I would argue that yes, Tracy is Orlando's <b>main</b> scoring option, but he was not their "only" scoring option. A team that avg'd the 4th best ppg in the NBA and Tmac was not scoring 80 ppg. Besides Shaq, who is considered a "scorer" on the Lakers? Almost nobody. On Orlando, many of Tmac's counterparts are strictly scorers.

And you say that Kobe in his system is made to pass the ball more, but wouldn't that lead you to believe he would have higher assists since all McGrady does is score? But he doesnt.

There is nothing else at this point to talk about in the NBA. And this is the first time that anyone has really ever argued this with real stats behind the argument. If you don't wanna read anymore about Tmac and Kobe, then dont read the thread.

kflo:

This will never be decided head to head. At least not for quite some time. Unless Orlando and LA were to matchup in the playoffs, and LA without Shaq, it would never be about Kobe vs Tmac.. as long as Shaq is around, it is his team. Not to mention it seems these days coaches won't put marquee players on each other until the end of games to avoid foul trouble.

You are right about not discounting other players.. Paul Pierce has a shot at being in this discussion if he keeps his pace up. If KG ever turns it up a notch, he could be as well. If Lebron James lives up to his hype, he is another.


----------



## truebluefan

this never ending argument may change this year. If Hill is 100% and Tracys stats go down. Will the discussion still be the same?


----------



## Dragnsmke1

Fellas...The whole point of team sports is that it is situational. Kobe is in a situation that makes him better than T-Mac. Dont get me wrong I love T-mac and I despise Kobe, but thats just opinion.
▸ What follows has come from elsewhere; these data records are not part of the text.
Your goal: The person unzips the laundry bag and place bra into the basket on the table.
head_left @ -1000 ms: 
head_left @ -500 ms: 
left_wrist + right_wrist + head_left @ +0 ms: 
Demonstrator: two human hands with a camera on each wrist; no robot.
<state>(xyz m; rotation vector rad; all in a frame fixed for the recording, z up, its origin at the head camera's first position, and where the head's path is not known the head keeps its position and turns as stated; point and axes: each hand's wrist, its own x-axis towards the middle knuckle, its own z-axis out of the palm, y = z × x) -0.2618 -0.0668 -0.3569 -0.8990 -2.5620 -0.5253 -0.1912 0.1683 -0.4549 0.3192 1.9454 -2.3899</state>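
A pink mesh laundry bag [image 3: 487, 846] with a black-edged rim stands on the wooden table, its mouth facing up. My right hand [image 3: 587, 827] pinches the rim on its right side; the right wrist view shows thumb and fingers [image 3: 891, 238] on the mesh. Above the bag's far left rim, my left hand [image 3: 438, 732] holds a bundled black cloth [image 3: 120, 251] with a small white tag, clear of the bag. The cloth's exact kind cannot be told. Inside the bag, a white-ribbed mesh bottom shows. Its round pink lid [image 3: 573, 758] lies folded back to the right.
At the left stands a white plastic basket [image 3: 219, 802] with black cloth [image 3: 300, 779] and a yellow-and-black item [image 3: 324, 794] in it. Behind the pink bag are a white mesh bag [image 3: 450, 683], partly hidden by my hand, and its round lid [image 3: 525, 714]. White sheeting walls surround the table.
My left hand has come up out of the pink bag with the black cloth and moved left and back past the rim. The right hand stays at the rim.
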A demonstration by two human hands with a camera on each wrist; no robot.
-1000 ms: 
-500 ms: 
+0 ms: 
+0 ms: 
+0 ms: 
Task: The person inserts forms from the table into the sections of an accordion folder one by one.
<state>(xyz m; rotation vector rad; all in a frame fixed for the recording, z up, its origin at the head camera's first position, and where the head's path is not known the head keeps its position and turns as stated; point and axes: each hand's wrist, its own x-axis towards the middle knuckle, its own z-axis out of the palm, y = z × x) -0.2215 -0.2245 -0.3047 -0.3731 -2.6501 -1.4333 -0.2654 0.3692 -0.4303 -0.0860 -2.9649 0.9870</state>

Whenit comes down to it the hall of fame judges you by rings and then by stats.
Why do you think players like Charles Barkley shop themselves around at the end of thier careers trying to get that ring?


----------



## kflo

i agree that stats do mean something. they definitely support a players greatness. great players usually have the stats to back them up. but there's that extra something that separates the true greats. hakeem and robinson's stats were pretty comparable in their heydays. but hakeem just had that extra level robinson didn't have. it's not really something that was there in the stats.

on assists, jordan's assists went down with his scoring as his team got better. the more he was asked to share the ball, the more it affected his stats overall. but he too always had that extra level that the stats didn't necessarily show (although he was always leading the league in scoring).

as for head to head, we'll see. i do think that regardless of the surrounding circumstances, you tend to see alot in head-to-head matchups. it's guys on the court making plays. you can lose and still be making plays to give your team a chance. the player with the weaker team is at a bit of a disadvantage, although, like iverson in '01, he's got the opportunity to go down shooting.


----------



## JNice

Well, everyone is gonna hate me for constantly disagreeing, but that is what a discussion board is about..

Anyways, you can't possibly say stats aren't a driving force for hall of fame consideration and votes.

Do you envision Charles Barkley, Patrick Ewing, John Stockton, Karl Malone, Reggie Miller having a tough time getting into the Hall? 0 rings there.

Horace Grant has got a lot of rings, but I don't think he'll be a HOF'er.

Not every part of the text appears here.